__GOAL OF THE EXERCISE__: Reproduce the whole listing exactly, omitting any picture it holds.

__EXERCISE DATA__:
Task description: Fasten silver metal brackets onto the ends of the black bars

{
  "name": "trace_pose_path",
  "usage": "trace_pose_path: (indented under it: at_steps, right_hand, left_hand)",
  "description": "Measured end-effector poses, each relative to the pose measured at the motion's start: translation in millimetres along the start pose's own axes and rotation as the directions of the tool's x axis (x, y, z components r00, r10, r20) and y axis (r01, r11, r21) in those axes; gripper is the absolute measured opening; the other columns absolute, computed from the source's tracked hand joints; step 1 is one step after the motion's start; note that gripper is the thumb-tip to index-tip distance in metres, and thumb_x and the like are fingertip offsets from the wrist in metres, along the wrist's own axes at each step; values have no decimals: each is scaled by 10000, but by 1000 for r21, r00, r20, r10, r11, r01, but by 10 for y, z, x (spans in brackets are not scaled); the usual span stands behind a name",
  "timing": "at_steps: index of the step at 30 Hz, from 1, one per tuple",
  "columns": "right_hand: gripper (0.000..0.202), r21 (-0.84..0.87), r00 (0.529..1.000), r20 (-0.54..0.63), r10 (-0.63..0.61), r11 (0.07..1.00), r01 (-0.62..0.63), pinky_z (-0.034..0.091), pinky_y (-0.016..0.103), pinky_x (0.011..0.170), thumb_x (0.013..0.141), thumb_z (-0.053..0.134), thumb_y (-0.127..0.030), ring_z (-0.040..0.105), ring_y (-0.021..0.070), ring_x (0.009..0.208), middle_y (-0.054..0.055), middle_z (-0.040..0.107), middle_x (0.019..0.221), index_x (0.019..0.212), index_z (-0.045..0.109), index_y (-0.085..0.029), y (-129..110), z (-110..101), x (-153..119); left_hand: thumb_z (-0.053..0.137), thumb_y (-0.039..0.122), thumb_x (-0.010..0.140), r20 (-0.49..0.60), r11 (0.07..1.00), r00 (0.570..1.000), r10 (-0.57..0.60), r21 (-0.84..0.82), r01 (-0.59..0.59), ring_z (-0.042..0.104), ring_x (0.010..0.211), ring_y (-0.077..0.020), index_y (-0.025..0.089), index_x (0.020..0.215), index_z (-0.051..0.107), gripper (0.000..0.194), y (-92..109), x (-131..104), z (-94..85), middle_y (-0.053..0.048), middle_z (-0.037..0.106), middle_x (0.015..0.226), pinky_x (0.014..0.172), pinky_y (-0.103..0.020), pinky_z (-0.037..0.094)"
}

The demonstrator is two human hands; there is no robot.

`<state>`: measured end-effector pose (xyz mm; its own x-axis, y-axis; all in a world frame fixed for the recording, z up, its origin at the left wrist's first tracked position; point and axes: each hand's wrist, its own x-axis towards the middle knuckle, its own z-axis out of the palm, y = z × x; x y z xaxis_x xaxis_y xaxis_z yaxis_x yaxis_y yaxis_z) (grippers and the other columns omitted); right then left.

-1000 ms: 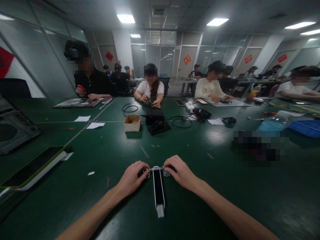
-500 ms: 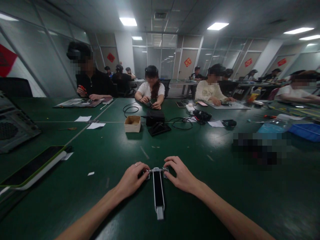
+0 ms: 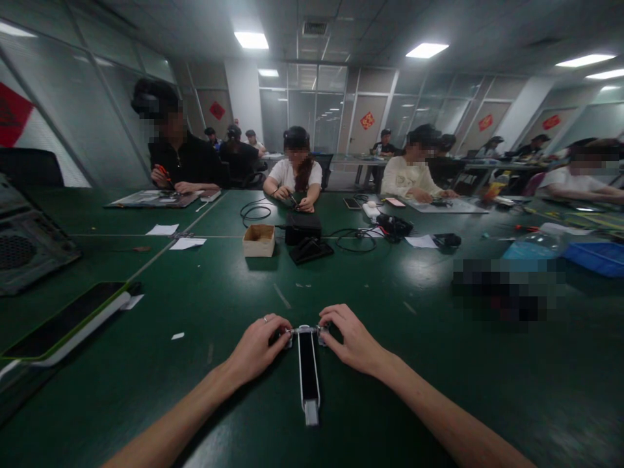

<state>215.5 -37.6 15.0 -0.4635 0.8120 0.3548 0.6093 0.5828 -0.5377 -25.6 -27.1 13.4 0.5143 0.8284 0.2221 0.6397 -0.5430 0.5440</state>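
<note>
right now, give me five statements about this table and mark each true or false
1. The left hand and right hand are at the far end of the white-edged strip. True.
2. The small open box stands to the right of the black box. False: it stands to its left.
3. There is a ring on a finger of the left hand. True.
4. The blue tray is at the left edge of the view. False: it is at the right edge.
5. The green-edged device lies to the left of both hands. True.
</note>
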Motion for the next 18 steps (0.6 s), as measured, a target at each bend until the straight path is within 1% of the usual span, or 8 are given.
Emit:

__ANSWER SECTION__:
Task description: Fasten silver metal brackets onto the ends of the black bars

{
  "name": "trace_pose_path",
  "usage": "trace_pose_path: (indented under it: at_steps, right_hand, left_hand)",
  "description": "Measured end-effector poses, each relative to the pose measured at the motion's start: translation in millimetres along the start pose's own axes and rotation as the directions of the tool's x axis (x, y, z components r00, r10, r20) and y axis (r01, r11, r21) in those axes; gripper is the absolute measured opening; the other columns absolute, computed from the source's tracked hand joints; step 1 is one step after the motion's start; note that gripper is the thumb-tip to index-tip distance in metres, and thumb_x and the like are fingertip offsets from the wrist in metres, along the wrist's own axes at each step; values have no decimals: each is scaled by 10000, but by 1000 for r21, r00, r20, r10, r11, r01, but by 10 for y, z, x (spans in brackets are not scaled); the usual span stands behind a name",
  "timing": "at_steps: index of the step at 30 Hz, from 1, one per tuple",
  "columns": "right_hand: gripper (0.000..0.202), r21 (-0.84..0.87), r00 (0.529..1.000), r20 (-0.54..0.63), r10 (-0.63..0.61), r11 (0.07..1.00), r01 (-0.62..0.63), pinky_z (-0.034..0.091), pinky_y (-0.016..0.103), pinky_x (0.011..0.170), thumb_x (0.013..0.141), thumb_z (-0.053..0.134), thumb_y (-0.127..0.030), ring_z (-0.040..0.105), ring_y (-0.021..0.070), ring_x (0.009..0.208), middle_y (-0.054..0.055), middle_z (-0.040..0.107), middle_x (0.019..0.221), index_x (0.019..0.212), index_z (-0.045..0.109), index_y (-0.085..0.029), y (-129..110), z (-110..101), x (-153..119); left_hand: thumb_z (-0.053..0.137), thumb_y (-0.039..0.122), thumb_x (-0.010..0.140), r20 (-0.49..0.60), r11 (0.07..1.00), r00 (0.570..1.000), r10 (-0.57..0.60), r21 (-0.84..0.82), r01 (-0.59..0.59), ring_z (-0.042..0.104), ring_x (0.010..0.211), ring_y (-0.077..0.020), index_y (-0.025..0.089), index_x (0.020..0.215), index_z (-0.051..0.107), gripper (0.000..0.194), y (-92..109), x (-131..104), z (-94..85), middle_y (-0.053..0.048), middle_z (-0.037..0.106), middle_x (0.015..0.226), pinky_x (0.014..0.172), pinky_y (-0.103..0.020), pinky_z (-0.037..0.094)"
}

The demonstrator is two human hands; there is no robot.

`<state>`: measured end-effector pose (xyz mm; its own x-axis, y-axis; all in a world frame fixed for the recording, z up, its origin at the left wrist's first tracked position; point and axes: each hand's wrist, its own x-axis towards the middle knuckle, its own z-axis out of the palm, y = z × x; x y z xaxis_x xaxis_y xaxis_z yaxis_x yaxis_y yaxis_z) (grippers and the other columns omitted); right then left.

-1000 ms: 
-500 ms: 
+0 ms: 

<state>215.5 -37.6 15.0 -0.4635 0.8120 0.3548 0.6093 0.5828 -0.5377 -25.6 -27.1 13.4 0.5143 0.8284 0.2221 0.6397 -0.5430 0.5440</state>
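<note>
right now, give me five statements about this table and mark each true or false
1. The left hand and right hand are at the far end of the white-edged strip. True.
2. The small open box stands to the right of the black box. False: it stands to its left.
3. There is a ring on a finger of the left hand. True.
4. The blue tray is at the left edge of the view. False: it is at the right edge.
5. The green-edged device lies to the left of both hands. True.
</note>
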Motion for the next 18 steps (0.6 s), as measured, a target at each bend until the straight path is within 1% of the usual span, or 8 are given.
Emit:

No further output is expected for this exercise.